▶ [WORK ITEM]: Could the data below be copied exactly, minus the pictures?

**** DATA SHOWN

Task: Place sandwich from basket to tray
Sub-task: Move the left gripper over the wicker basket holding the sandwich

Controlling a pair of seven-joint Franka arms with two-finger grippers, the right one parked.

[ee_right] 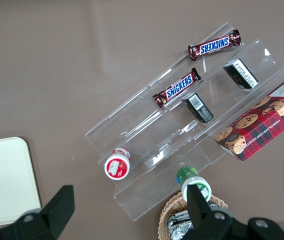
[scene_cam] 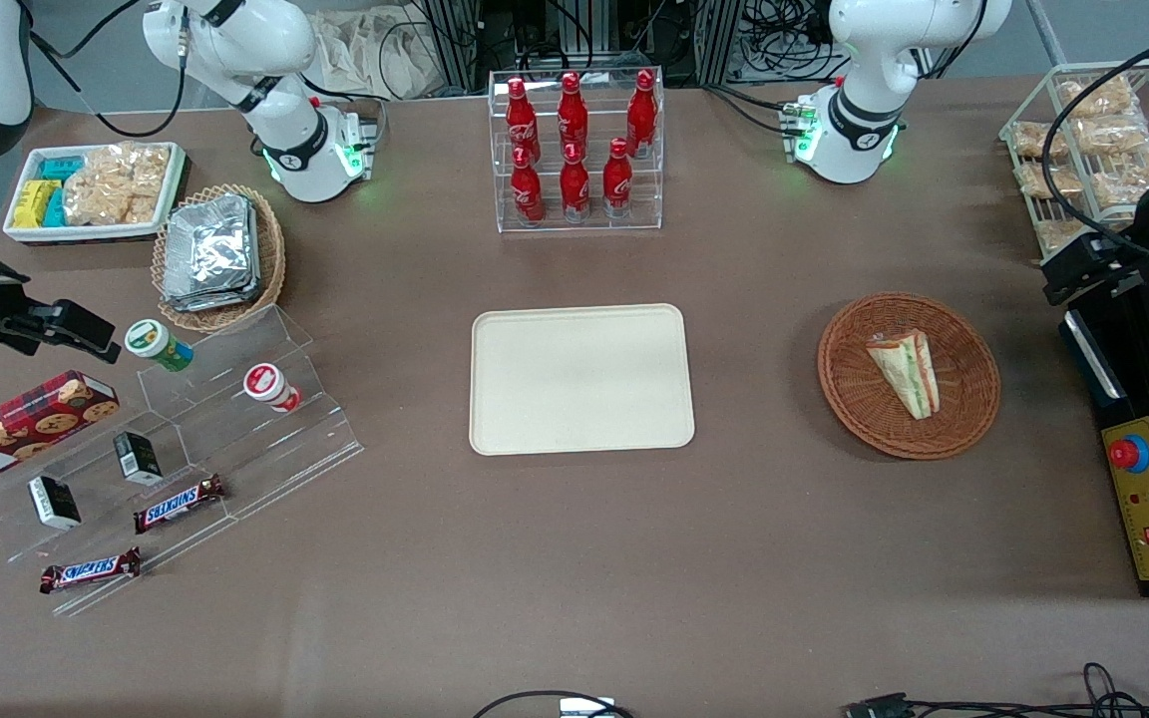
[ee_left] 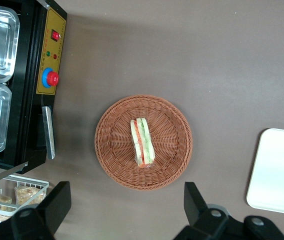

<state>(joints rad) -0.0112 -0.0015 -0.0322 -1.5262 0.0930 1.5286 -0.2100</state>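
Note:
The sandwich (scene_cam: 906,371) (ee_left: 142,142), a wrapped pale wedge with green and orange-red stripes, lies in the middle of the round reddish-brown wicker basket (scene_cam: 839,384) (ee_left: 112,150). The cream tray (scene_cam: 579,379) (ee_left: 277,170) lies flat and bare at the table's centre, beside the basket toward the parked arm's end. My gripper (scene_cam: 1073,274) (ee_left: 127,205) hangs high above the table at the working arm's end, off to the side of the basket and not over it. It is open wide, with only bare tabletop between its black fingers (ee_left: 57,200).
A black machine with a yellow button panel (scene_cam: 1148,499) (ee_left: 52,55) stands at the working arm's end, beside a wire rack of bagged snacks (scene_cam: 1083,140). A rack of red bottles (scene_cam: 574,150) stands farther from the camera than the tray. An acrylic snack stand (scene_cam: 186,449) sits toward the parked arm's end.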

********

▶ [WORKED SOLUTION]:
Task: Place sandwich from basket to tray
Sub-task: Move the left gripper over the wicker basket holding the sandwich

Controlling a pair of seven-joint Franka arms with two-finger grippers, the right one parked.

[ee_right] 
[scene_cam] 
[ee_left] 

<state>(joints rad) -0.0112 -0.0015 -0.0322 -1.5262 0.0930 1.5286 -0.2100</state>
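Note:
The sandwich (scene_cam: 906,371) (ee_left: 142,142), a wrapped pale wedge with green and orange-red stripes, lies in the middle of the round reddish-brown wicker basket (scene_cam: 839,384) (ee_left: 112,150). The cream tray (scene_cam: 579,379) (ee_left: 277,170) lies flat and bare at the table's centre, beside the basket toward the parked arm's end. My gripper (scene_cam: 1073,274) (ee_left: 127,205) hangs high above the table at the working arm's end, off to the side of the basket and not over it. It is open wide, with only bare tabletop between its black fingers (ee_left: 57,200).
A black machine with a yellow button panel (scene_cam: 1148,499) (ee_left: 52,55) stands at the working arm's end, beside a wire rack of bagged snacks (scene_cam: 1083,140). A rack of red bottles (scene_cam: 574,150) stands farther from the camera than the tray. An acrylic snack stand (scene_cam: 186,449) sits toward the parked arm's end.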

The answer was written out completely.